Tuesday, July 10, 2012

Book Review: "Coming To My Senses" by Alyssa Harad



Are you unique?

I’m not.

As I read through Alyssa Harad’s “Coming To My Senses” over the holiday weekend, I was struck, time and time again, by close trajectories.  For both of us, the exploration of perfume has led to a deeper and much longer-lasting knowledge of what a sensual life is and what femininity is. An understanding, like a gift. 

Harad says that, prior to perfume, she was a “Birkenstock-wearing feminist.” I wasn’t exactly that, but there was a lot I’d lost sight of over time. She was unsure about life after grad school; I had seen both my parents through their last days and badly needed some joy. She stumbled across her first perfume blog by accident. I was taking calls at a consumer-oriented radio talk show and heard that you could buy deeply discounted perfumes on the internet. I googled a name, several blogs appeared, and down the rabbit hole I went.
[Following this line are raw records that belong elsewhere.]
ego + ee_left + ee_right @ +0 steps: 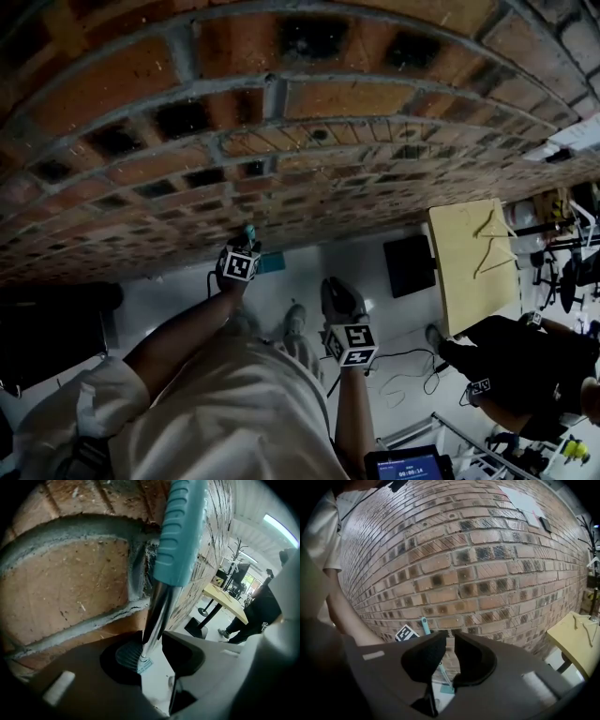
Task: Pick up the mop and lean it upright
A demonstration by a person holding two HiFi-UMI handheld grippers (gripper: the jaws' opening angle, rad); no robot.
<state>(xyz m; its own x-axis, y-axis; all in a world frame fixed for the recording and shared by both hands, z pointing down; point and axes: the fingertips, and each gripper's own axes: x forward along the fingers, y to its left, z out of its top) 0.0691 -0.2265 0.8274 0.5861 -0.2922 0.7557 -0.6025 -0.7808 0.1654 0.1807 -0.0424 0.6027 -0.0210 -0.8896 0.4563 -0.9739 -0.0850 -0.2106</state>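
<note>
The mop stands upright against the brick wall (281, 103). Its teal grip (180, 531) and metal pole (157, 616) run down to the teal mop head (133, 656) on the floor. My left gripper (153, 641) is shut on the pole just below the grip, close to the bricks. From the head view the left gripper (246, 246) sits at the foot of the wall with the grip's tip (249, 232) poking above it. My right gripper (339, 298) hangs back from the wall, jaws slightly apart and empty; its own view shows the mop (425, 625) beyond its tips (450, 637).
A yellow table (473, 262) with wire hangers on it stands at the right on a black base (410, 265). A person in black (525, 366) is beside it. A cable (403, 361) lies on the white floor. A dark bulky object (52, 328) is at the left.
</note>
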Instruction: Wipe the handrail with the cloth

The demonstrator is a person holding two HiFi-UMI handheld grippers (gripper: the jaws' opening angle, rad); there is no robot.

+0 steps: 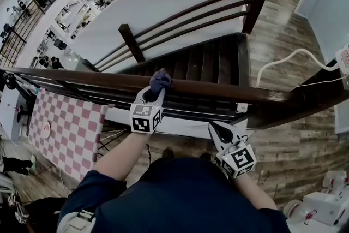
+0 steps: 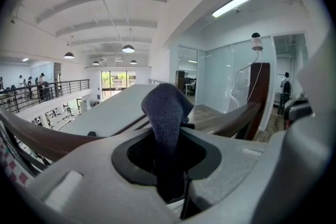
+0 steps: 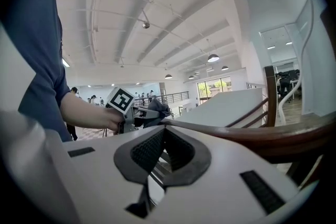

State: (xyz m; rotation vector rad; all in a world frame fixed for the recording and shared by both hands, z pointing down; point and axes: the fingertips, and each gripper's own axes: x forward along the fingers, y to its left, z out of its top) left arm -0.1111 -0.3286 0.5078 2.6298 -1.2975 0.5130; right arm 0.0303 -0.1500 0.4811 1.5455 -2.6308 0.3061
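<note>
- Head view: a dark blue cloth (image 1: 160, 80) lies on top of the wooden handrail (image 1: 207, 89), pinched by the left gripper (image 1: 155, 94). The right gripper (image 1: 219, 129) hangs below the handrail, apart from it.
- Left gripper view: the jaws are clenched on the cloth's lower fold and its bunched top stands free. It looks soft, light and limp. Holding it low leaves the bulk free for rubbing.
- Right gripper view: the jaws are pressed together with nothing between them, and the handrail crosses just beyond.

Office mezzanine with glass partitions (image 2: 226, 81)
</note>
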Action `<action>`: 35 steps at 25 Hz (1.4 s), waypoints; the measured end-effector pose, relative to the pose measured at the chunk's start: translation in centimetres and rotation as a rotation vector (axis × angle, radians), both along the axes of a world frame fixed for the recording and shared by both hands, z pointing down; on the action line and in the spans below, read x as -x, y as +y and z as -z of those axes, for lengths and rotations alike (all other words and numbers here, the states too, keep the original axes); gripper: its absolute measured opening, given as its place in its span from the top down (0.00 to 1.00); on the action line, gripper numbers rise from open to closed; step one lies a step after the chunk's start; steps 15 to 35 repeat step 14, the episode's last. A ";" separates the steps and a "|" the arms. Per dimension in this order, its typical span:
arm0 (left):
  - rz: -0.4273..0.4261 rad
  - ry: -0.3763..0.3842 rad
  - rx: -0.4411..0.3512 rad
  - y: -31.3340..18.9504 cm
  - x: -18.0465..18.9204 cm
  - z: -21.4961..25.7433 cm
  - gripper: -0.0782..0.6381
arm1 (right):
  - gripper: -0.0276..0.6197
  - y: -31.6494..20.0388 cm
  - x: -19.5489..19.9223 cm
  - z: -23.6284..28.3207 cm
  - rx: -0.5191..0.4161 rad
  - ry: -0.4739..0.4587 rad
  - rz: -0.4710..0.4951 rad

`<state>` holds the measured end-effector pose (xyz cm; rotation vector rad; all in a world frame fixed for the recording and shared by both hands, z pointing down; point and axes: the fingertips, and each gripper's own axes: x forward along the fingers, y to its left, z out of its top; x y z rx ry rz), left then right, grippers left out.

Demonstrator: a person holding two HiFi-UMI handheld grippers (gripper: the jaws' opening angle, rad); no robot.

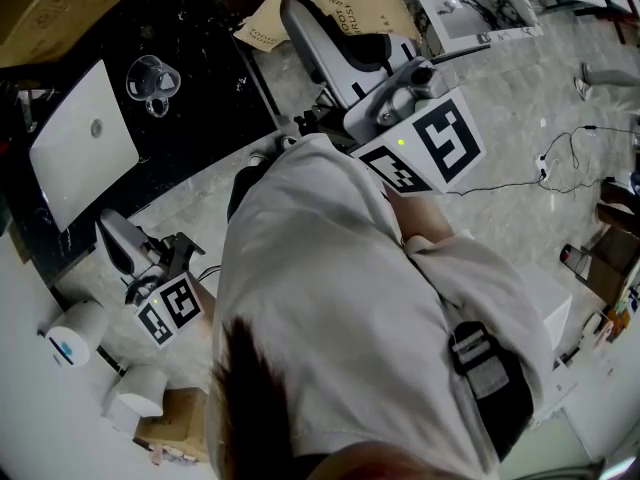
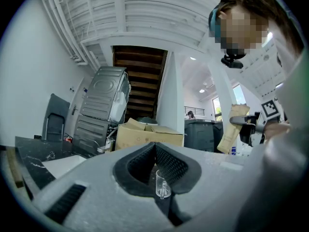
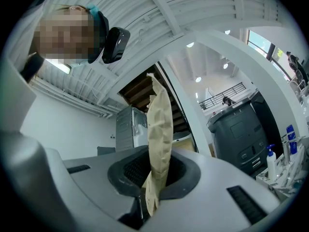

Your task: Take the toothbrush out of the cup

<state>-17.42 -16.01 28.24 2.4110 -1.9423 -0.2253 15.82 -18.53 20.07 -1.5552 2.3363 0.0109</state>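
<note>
Your left gripper [image 2: 154,149]: closed, empty.
Your right gripper [image 3: 155,158]: clamped on paper bag [image 3: 160,115].
Toothbrush: indistinct, presumably in clear cup [image 1: 152,80] on black table [image 1: 205,38].
Handling: likely light, stiff, slick; pinch handle above rim.

Left gripper [image 2: 155,151], right gripper [image 3: 155,170]: pale grey moulded shells. Black ribbed pads line the jaws, with a dark slotted vent set back on either side. Behind the jaws sit white marker cubes with black squares: left cube [image 1: 170,311], right cube [image 1: 425,148]. Person wears a white shirt [image 1: 330,298] and a black strap with a grey buckle [image 1: 487,366].
</note>
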 end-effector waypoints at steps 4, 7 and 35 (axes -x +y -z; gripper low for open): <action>-0.007 -0.001 0.000 -0.2 -0.3 0.0 0.87 | 0.91 0.0 -0.3 -0.1 0.004 0.000 -0.009; -0.008 -0.001 0.000 -0.2 -0.4 0.1 0.87 | 0.91 0.1 -0.6 -0.1 0.005 0.003 -0.018; -0.006 0.000 0.000 -0.1 -0.3 0.1 0.87 | 0.91 0.2 -0.8 -0.1 0.007 0.005 -0.024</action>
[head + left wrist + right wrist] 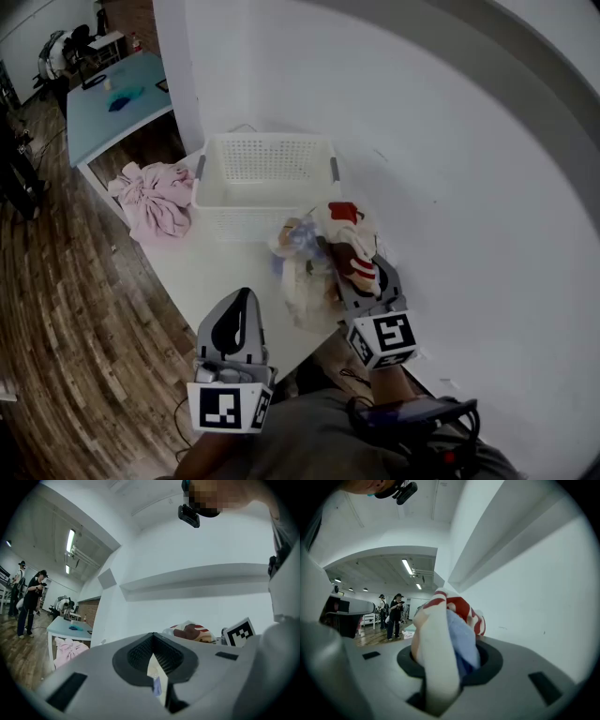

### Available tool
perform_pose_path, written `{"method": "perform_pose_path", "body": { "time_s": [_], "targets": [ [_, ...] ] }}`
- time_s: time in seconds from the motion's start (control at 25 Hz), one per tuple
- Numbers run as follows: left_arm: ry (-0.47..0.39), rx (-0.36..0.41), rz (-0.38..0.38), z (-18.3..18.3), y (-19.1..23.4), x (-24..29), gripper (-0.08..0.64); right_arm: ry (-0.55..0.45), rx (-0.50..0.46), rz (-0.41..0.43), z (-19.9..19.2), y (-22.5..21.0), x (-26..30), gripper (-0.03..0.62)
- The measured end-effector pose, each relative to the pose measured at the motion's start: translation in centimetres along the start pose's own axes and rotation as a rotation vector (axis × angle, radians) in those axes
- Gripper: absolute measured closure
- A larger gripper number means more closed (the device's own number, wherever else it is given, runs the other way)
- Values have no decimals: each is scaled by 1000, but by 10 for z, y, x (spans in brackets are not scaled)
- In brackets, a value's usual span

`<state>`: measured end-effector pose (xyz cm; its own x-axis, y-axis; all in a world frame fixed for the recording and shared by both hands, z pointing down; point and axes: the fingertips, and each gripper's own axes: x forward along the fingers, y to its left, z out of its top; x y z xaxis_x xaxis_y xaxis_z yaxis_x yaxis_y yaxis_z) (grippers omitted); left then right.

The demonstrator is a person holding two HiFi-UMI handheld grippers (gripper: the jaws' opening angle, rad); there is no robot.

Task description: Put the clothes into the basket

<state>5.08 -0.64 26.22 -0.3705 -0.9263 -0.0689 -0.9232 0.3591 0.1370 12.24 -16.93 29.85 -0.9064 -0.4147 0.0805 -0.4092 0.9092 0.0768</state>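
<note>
**Head view: a bundle held up in front of the basket, a pink heap waiting**

The right gripper (349, 274) was clamped on a bundle of clothes (323, 246), a mix of red-and-white striped, blue and cream cloth. The right gripper view showed why the hold looked secure: the cloth (446, 620) was bunched thick between the jaws and filled the gap, so the jaws stood partly apart but pressed on fabric from both sides. The bundle hung on the near side of the white basket (267, 141), its top about level with the near wall and its lower folds trailing toward the table (211, 272). That height probably served to carry the loose ends over the wall rather than drag them against it.

The left gripper (241, 298) was held well short of the basket, with nothing gripped. In the left gripper view its jaws met at the tips (152, 635), and only a sliver of cloth colour showed past them. It seemed to be kept back so as not to get in the way.

The basket looked empty. More pink clothes (155, 202) lay heaped on the table, touching the basket's left wall, so the task appeared to be at an early stage.
</note>
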Motion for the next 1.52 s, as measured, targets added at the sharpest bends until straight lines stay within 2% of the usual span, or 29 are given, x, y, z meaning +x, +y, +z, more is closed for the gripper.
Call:
{"method": "perform_pose_path", "body": {
  "time_s": [0.24,0.48,0.76,0.92,1.08,1.2,1.28,1.36,1.52],
  "targets": [
    [-33,17,27,8,2,-5,552,-62,-6,21,24,2,4,440],
    [-58,33,66,28,18,15,552,-119,-24,54,64,-4,41,440],
    [-90,50,157,43,47,33,552,-194,-48,93,106,-13,87,440],
    [-82,48,205,45,61,48,552,-202,-65,123,118,-18,116,440],
    [-44,30,257,36,74,64,552,-143,-54,163,104,-25,148,437],
    [-2,12,294,21,87,77,552,-46,-61,187,75,-28,178,421],
    [20,-1,311,9,94,85,552,55,-67,206,49,-30,200,369],
    [42,-13,319,-2,97,92,552,153,-54,239,27,-31,215,246],
    [67,-24,316,-15,97,104,552,226,-64,246,4,-40,223,229]
  ]
}}
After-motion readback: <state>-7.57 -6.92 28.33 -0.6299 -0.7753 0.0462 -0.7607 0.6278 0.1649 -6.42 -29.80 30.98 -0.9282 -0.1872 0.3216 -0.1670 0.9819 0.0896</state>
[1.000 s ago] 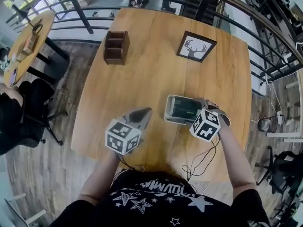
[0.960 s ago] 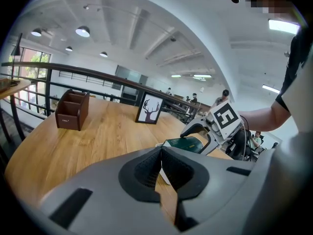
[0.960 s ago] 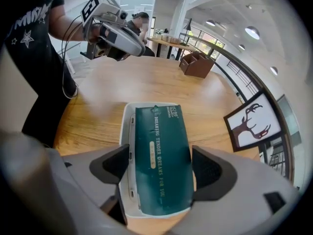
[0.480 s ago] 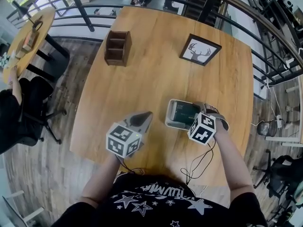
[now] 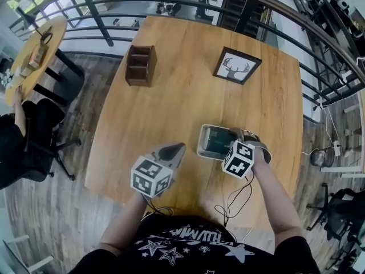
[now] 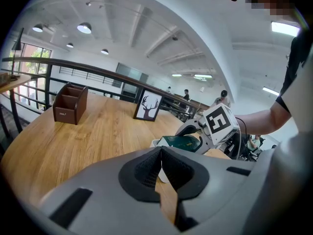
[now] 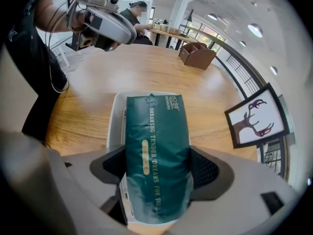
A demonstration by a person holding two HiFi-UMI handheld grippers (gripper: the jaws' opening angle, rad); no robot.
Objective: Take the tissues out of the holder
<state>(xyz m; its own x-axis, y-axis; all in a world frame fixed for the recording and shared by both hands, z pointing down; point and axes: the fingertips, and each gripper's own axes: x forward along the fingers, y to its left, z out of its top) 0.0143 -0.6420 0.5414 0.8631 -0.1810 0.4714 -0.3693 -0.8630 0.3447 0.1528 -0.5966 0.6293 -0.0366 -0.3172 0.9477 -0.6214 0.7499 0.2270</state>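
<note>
A dark green tissue pack (image 7: 156, 151) lies lengthwise in a white holder (image 7: 113, 116) on the wooden table. My right gripper (image 7: 156, 168) stands over the near end of the pack, with both dark pads pressed against its sides, shut on it. In the head view the holder (image 5: 203, 144) sits right of centre with the pack (image 5: 215, 141) inside it, and the right gripper (image 5: 232, 135) is at its right end. My left gripper (image 5: 174, 149) hovers left of the holder, shut with nothing in it. From the left gripper (image 6: 160, 151) view, the pack (image 6: 182, 142) shows just ahead.
A brown wooden organiser (image 5: 140, 65) stands at the table's far left. A framed deer picture (image 5: 236, 65) lies at the far right. A railing (image 5: 171, 7) runs beyond the table's far edge. Cables (image 5: 234, 193) trail off the near edge.
My right gripper has slid a little leftward along the holder, further over the pack. The left gripper has drifted slightly toward the near edge, still shut.
</note>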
After that it should all be quite familiar to those of us who are already perfumistas or fans or obsessives or whatever label you’d like to use. Here are the Big Blogs — NST and PST; BdJ and Perfume Posse. Looking around the room I see March, and Victoria and Marina and Ida — hi, y’all! And I’m guessing about the perfumes she’s discussing: is that Chergui? Lonestar Memories? Avignon? Here is the culture on perfume on the internet: the abbreviations, the swapping, the gifts, the decant sellers and splits pages; “the Perfumista Black Market.” 

One of her early discoveries concerns the reaction of friends when you tell them you’ve become deeply interested in perfume. “Perfume? Really?” And that quizzical look, the one that says, “Should I start being disappointed in you now?”

Since Coco Chanel, the mainstream perfume industry has ridden fashion like a remora rides a shark.  Recent converts to perfume are forced to pay for this with shame. Shame at collecting much more than you’ll ever use. Shame at the frivolity and the expense. Shame at your unseemly attraction. Almost no one, Harad points out, looks at a wine, book or art collection this way. 

Perfume wears close to the  psyche. This beautifully written book is a story of a life reclaimed, a maturity attained by making peace with femininity and with traditions of an earlier time. More than that, it’s a guide to bravery: enough to insist on a little glamour. Here’s how the beauty of the fragrance you’re wearing sinks in and becomes, well, you. Here’s how this little habit, which you might have once scoffed at, changes everything.

“It didn’t stop with smells,” she says near the end. “Flavors had a new clarity and complexity. I invented new recipes with familiar ingredients and sought out spices and fruits I’d never tasted. I paused to enjoy the silky cool of the flour between my fingers….The world had more color and more contrast.”

It does for me, too. 



Full disclosure time: “Coming To My Senses” was sent to me by the publisher for review.

Available in all the usual places. The ISBN is 978-0-670-02361-5.

Photo by Pat Hall Borow. All rights reserved.

9 comments:

olenska said...

"Almost no one, Harad points out, looks at a wine, book or art collection this way."

This sentence had me leaping out of my computer chair shouting YES! And yet a perfume can play like a masterpiece of music, literature, cinema, or visual art if the wearer is attuned and open to enrichment.

Anonymous said...

Living in Australia has disadvantages. My copy is still winging its way, Sounds good though,
Portia x

Olfacta said...

Hi Olenska -- I think the reason for this is the positioning of perfume by the fashion industry -- that it's merely an accessory for seduction. And Puritanism certainly isn't dead in American culture! I wonder if it is the same in others.

Olfacta said...

Hi Portia -- I'm sure you'll like it!

Dionne said...

I was really looking forward to reading the copy that was winging its way to me via inter-library loan, but just found out that New Releases aren't eligible for it. Since I can't wait, it's off to amazon....

Olfacta said...

Hi Dionne -- It's well worth it, imho.

Blacknallallen said...

Alas I think the wider world merely considers us junkies who spritz instead of injecting our chemicals.
Reading the original blogs was a chance to exit the closet of the scent obsessed. Always loved to smell things even if they're not bottled.

lynnette said...

i was talking to a close friend last year who obsessively collects rock'n'roll paraphernalia - he has a shipping container and a house full of it. I confessed to him that I liked to collect vintage perfume and he just laughed at me derisively. I was really peeved.

Maggie Emm said...

I identify with this completely!
Before I got into perfume I didn't think I liked it, as most of what I smelled was off the pages of glossy magazines - yuk.
Now, as you both say, it has opened up a whole new and completely wonderful world - one that smells, and has more senses than just sight.
And yes, I rarely mention it in society because of the reception it gets (not that I spend much time in society).
Thank goodness for the web, and for all the fabulous blogs, including this one!